As Venture Capital Swag Spreads, Some Eye Buybacks

BOSTON.  Todd Mainwaring is a tech entrepreneur coming off his third round of venture capital financing, and he’s got the commemorative men’s wear to prove it.  “I got this one for our Series A Convertible Preferred,” he says, pointing to the logo on the sweater vest he’s wearing, “and this was for our Series B Double Reverse Triangular Debentures,” he adds, indicating his fleece pullover.  “I’d go further, but I figure you might put this on the internet, and I don’t want to embarrass any of our institutional investors.”


Cool sweater vest (venture capitalist sold separately).

 

Long viewed as just hors d’oeuvres at the banquet of business, branded “swag” clothing came into its own with the boom that resonated from this region’s tech companies to Silicon Valley, and a new style was born.  “I figure it’s a fair trade,” says Vin Carruthers of Carrion Partners, a private equity firm here.  “We take 40% of their company, and they get items of clothing that regularly retail for $44.95 and up.”


“Vote for me–I’m up for ‘Dealmaker of the Year’.”

 

But as with any capitalist phenomenon, this one had what economists call “externalities”: once discarded as too small, stained or worn, the “business hip” clothing makes its way to homeless shelters and second-hand clothing stores, where it can end up on the bodies of grizzled men like “Mike,” a sixty-something veteran of Boston’s streets.  Mike refuses to give his last name to this reporter, preferring to be addressed by his semi-official title, “The Mayor of Lower Washington Street,” a neighborhood that was formerly the site of Boston’s adult entertainment district, but which is now struggling to transform itself into an upscale destination for well-heeled young people and affluent “empty-nesters” looking to leave the suburbs for the energy of the city.


“Look sweetie, that nice wino is a partner at Achilles Ventures too!”

 

What, this reporter asks, does he look for in private-equity/venture-capital discards?

“I want a firm that has been around the track a few times, and will stick with you in a ‘down round,’” a term that refers to a financing provided to a company when its valuation has fallen from its salad days, or even its soup-and-sandwich days.  “Some of these young kids have yet to go through a recession, when the only deal toys you have to hand out are useless Lucite paperweights.”

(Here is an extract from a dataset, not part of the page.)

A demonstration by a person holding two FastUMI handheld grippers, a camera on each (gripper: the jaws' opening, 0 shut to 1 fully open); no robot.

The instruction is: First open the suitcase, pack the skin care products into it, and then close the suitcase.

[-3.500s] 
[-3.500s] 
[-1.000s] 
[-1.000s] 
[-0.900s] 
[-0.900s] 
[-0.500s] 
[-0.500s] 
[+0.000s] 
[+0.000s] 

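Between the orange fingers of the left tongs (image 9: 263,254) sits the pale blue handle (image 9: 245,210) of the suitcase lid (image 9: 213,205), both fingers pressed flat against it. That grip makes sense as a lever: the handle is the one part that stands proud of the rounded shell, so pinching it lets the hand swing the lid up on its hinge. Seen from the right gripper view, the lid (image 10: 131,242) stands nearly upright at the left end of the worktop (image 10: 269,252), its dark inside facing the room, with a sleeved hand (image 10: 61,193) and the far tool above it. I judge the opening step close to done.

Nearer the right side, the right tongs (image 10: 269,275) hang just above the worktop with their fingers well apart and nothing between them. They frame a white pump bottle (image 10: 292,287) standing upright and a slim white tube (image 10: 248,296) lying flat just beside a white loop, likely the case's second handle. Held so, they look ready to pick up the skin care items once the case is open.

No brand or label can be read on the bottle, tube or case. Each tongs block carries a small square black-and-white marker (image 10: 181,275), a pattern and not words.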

“Could I possibly get any cooler?  Let me get back to you on that.”

 

For the investment firms that, like their clients, are looking for an “exit strategy”–a sale to a bigger player that will make them richer than they already are, the risks of “downstream swag” are high.  “Let’s say an executive from a big investment bank is walking along with waterfront and sees a Gabby Hayes look-alike wearing your branded sweater vest,” says Carruthers.  “He may get the impression that one of your managing partners got drunk on cheap ‘bum’ wine, instead of a nice Malbec with a hint of blackberry and a decidedly jammy finish.”

So this morning finds junior associate Aaron Kreslow from Carrion Partners patrolling Christopher Columbus Park here, a wallet full of cash in his back pocket, looking for homeless men who in their efforts to ward off the cold breeze from the Atlantic, are wearing the firm’s distinctive logo, a vulture swooping down on roadkill along Route 128, “America’s Technology Highway.”

“Excuse, me,” Kreslow says as he taps a sleeping man on the shoulder.

“I ain’t drunk,” the man says as he wakes and turns warily to face the young man.  “You got nothin’ on me.”

“No, it’s nothing like that,” Kreslow says.  “I noticed you’re wearing the cool half-zip from Carrion Partners Foreign Institutional Fund IV.”

The man looks down at the white stitching on his blue fleece pullover.  “What if I am?”

“They really hit a home run with that one–eye-popping returns!” Kreslow says.

“Thanks,” says the homeless man.  “I played a very minor role in it.”

“I was wondering if you’d be willing to sell it?”

“It’s kinda cold–I need it.”

“That’s okay, I have a bland, non-descript windbreaker lined with sheepskin that’s even better.  I’ll give you $60 plus that for your Carrion pullover.”

The homeless man considers the offer.  “What did you say their gross internal rate of return was?”

Taken aback, Kreslow fumbles in his pocket for his phone and checks.  “Let’s see, for Fund IV it was . . . 38%.”

The homeless man rubs his chin as he does some quick calculations in his head.  “I don’t know,” he says finally.  “With that kind of money burning a hole in your pocket, I can’t let this thing go for anything less than $65.”